Bannon managed to win the nomination without the seniors' support, as they showed up at the meeting too late to register to vote. But two of the losing candidates, former Whitchurch-Stouffville mayor Sue Sherban and former riding association president D'Arcy Pigott, have refused to endorse Bannon's candidacy in protest.
Mississauga South. Tim Peterson, the incumbent MPP who quit the Liberal caucus earlier this year, was acclaimed as the Conservative candidate earlier this month after the party hierarchy leaned on three other candidates to get out of the race.
But Peterson did not even get to deliver a speech at his nomination meeting as supporters of the other candidates voted to cut the proceedings short in protest over being forced to accept a former Liberal as their standard-bearer.
Prior to the adjournment vote, the dissidents tried unsuccessfully to use procedural tactics to derail the nomination of Peterson. Feelings ran high with Margaret Marland, the former Conservative MPP whom Peterson defeated in 2003, reportedly calling the nomination process "despicable."
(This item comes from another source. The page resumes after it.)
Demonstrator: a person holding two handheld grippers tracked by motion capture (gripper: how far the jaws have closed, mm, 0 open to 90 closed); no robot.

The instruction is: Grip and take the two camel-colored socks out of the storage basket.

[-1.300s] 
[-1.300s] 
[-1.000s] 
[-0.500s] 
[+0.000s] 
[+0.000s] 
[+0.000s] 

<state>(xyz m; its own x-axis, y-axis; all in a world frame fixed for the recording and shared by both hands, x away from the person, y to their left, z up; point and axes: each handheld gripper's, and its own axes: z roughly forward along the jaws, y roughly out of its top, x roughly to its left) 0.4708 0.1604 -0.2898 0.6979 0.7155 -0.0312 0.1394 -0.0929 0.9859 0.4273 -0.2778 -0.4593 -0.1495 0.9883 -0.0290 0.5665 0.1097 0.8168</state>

"Politics can be an emotional business," explains Blair McCreadie, president of the provincial Conservatives, when asked to comment on these examples of party turmoil.
But he notes that the party has nominated candidates in 86 ridings (of 107), almost all of them without incident.
"I'm not terribly concerned at all," he says.
Perhaps he needn't be concerned. But in these three 905 ridings – all of them winnable for the Conservatives – the party machine may not be running on all cylinders in the fall election campaign.